### Task to complete
Below are lines of data; restate word for word those running from the line containing "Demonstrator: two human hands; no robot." to the line containing "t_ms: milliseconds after", inclusive, and no others.

*** Entries provided ***

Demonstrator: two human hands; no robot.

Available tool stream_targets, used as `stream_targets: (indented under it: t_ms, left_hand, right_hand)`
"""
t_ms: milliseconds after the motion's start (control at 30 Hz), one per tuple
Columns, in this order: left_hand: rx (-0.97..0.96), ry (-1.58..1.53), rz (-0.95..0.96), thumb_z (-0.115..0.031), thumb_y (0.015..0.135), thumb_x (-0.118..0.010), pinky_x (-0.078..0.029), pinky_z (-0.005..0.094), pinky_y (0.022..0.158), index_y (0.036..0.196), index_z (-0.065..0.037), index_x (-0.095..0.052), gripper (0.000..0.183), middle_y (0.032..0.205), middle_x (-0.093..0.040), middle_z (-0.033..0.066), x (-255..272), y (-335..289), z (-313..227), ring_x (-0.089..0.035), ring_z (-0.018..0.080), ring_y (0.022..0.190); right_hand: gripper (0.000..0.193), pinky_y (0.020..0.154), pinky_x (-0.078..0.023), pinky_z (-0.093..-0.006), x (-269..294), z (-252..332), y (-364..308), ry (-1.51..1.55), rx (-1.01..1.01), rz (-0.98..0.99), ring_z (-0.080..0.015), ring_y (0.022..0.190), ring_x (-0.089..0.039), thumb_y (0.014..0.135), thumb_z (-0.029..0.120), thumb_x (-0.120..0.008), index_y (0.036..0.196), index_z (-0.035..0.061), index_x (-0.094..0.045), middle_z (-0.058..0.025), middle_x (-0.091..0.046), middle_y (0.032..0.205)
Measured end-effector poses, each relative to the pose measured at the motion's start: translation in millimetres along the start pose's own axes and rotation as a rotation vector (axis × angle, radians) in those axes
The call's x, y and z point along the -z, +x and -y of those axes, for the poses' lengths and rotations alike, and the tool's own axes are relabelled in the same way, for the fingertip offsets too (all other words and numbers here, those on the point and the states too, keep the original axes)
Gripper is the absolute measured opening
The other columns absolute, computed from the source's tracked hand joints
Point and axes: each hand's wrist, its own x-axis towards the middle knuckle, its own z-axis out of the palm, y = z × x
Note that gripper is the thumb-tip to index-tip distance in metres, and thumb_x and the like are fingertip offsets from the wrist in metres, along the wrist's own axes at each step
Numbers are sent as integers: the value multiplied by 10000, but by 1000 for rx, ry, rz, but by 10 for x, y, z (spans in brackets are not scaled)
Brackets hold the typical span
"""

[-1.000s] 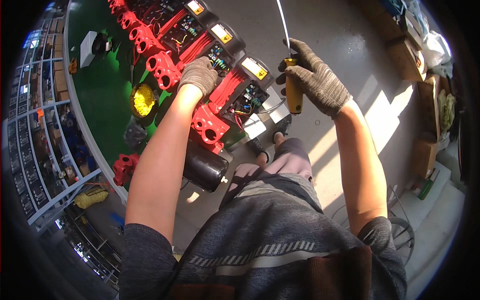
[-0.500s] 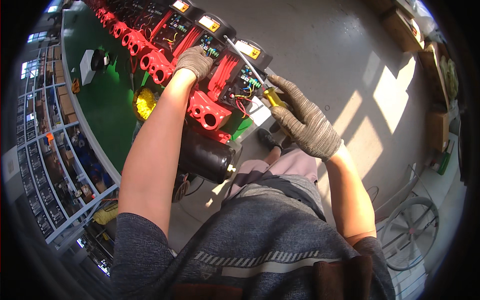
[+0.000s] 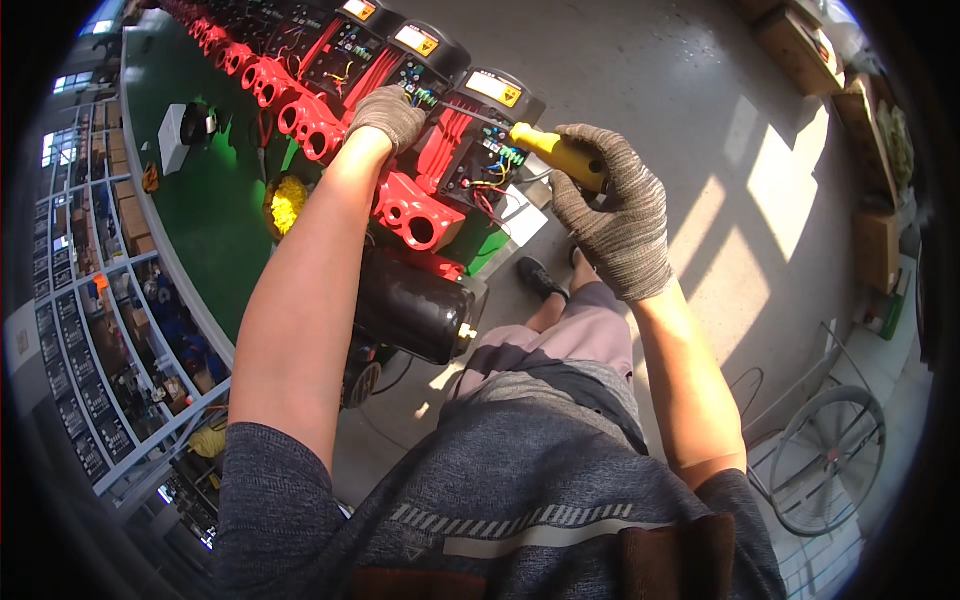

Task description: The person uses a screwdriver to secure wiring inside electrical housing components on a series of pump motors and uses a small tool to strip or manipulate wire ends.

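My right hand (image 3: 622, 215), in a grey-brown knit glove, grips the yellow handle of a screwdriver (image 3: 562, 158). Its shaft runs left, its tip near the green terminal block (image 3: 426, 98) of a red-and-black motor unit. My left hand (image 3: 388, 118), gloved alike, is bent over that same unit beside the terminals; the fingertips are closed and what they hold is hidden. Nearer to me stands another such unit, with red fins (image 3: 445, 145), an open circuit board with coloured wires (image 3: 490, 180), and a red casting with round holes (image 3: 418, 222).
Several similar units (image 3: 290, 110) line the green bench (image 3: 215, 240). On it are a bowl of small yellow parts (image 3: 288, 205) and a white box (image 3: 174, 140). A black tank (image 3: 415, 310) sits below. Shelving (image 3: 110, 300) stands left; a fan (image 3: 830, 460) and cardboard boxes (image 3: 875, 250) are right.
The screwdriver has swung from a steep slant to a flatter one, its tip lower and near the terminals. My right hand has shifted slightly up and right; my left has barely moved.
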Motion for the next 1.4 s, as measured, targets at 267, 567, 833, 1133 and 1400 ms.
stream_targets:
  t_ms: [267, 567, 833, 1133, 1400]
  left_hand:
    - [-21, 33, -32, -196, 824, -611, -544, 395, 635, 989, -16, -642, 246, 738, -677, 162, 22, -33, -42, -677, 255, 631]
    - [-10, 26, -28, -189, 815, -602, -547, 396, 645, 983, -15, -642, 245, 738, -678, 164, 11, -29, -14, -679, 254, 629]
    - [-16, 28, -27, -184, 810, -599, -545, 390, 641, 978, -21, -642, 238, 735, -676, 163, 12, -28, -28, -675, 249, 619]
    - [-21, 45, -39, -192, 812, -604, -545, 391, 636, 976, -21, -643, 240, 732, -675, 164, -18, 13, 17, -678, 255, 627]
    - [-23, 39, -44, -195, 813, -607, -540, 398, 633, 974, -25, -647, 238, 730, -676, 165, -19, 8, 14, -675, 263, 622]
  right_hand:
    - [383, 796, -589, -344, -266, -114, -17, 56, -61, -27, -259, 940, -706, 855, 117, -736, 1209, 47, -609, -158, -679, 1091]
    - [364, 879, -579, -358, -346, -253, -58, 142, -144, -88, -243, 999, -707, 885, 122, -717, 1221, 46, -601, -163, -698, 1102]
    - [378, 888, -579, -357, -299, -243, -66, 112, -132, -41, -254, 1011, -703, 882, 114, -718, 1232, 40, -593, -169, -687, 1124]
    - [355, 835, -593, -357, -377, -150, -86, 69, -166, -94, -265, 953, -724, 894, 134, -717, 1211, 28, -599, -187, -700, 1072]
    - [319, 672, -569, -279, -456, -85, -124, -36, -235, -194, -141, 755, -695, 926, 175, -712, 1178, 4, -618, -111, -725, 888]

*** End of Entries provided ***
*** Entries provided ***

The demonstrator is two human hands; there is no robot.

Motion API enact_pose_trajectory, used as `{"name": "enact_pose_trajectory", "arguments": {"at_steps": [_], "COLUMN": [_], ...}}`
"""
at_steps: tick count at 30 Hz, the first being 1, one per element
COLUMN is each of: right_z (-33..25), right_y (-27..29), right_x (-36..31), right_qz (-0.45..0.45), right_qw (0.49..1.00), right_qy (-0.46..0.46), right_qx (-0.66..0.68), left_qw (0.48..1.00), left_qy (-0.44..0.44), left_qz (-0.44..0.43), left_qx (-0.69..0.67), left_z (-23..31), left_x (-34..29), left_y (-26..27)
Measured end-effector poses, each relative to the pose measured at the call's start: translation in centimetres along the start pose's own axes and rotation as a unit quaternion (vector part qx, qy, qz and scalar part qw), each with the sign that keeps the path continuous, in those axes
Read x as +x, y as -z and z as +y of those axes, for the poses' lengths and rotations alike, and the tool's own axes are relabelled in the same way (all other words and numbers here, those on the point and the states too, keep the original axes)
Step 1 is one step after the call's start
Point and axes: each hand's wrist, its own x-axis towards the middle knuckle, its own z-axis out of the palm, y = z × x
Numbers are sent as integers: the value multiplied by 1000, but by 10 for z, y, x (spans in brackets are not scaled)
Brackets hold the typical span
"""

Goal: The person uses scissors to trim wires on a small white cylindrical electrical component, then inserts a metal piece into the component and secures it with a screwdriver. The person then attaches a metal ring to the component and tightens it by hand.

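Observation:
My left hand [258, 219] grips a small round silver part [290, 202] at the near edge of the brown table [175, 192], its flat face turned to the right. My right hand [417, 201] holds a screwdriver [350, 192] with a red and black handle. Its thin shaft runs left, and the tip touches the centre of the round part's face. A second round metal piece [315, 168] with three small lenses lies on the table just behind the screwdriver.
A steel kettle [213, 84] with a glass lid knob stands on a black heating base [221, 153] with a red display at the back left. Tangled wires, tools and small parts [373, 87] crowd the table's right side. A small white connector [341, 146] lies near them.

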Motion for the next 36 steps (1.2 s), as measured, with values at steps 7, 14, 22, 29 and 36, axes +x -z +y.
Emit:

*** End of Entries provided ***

### Written answer
Demonstrator: two human hands; no robot.

Available tool stream_targets, used as `stream_targets: (indented under it: t_ms, left_hand, right_hand)`
"""
t_ms: milliseconds after the motion's start (control at 30 Hz), one per tuple

For this exercise, nothing more remains to be done.